Starting from the first line below, count the lines carrying the string "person" and answer with the count by itself.

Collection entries
* * * * *
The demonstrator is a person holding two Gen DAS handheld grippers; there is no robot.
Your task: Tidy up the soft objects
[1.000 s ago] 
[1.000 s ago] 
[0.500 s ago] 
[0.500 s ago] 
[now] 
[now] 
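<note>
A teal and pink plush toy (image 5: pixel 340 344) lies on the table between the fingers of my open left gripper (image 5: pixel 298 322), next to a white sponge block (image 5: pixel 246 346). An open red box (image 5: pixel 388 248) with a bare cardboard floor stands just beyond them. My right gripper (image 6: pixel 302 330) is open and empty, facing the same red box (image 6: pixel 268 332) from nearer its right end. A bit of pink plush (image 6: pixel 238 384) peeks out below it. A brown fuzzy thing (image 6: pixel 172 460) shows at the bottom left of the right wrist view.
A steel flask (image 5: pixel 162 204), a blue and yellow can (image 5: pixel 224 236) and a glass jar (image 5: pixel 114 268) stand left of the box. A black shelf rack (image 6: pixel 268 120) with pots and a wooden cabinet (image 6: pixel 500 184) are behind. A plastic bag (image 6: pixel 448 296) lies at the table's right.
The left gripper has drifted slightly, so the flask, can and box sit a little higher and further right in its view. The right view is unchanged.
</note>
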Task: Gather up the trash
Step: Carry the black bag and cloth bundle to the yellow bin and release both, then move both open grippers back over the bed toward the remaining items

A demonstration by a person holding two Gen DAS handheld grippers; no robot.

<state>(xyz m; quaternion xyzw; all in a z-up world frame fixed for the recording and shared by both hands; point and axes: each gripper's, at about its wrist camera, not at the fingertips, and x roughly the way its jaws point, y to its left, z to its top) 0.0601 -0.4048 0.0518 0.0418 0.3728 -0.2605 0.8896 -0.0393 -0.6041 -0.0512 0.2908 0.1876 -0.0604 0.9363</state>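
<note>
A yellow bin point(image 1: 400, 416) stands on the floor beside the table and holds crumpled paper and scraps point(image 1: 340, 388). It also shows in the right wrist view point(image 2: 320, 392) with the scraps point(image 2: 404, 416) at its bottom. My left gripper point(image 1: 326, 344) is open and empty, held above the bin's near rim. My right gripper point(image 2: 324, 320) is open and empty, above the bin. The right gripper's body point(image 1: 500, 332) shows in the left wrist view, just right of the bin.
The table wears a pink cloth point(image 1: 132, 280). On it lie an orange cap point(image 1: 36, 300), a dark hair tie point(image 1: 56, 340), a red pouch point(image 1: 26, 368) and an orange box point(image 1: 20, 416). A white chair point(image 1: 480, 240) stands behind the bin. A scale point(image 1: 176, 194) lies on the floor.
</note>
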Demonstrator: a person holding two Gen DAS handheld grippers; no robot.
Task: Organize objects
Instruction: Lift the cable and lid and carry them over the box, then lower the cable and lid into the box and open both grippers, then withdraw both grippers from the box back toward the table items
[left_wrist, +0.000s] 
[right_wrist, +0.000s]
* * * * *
**Response**
3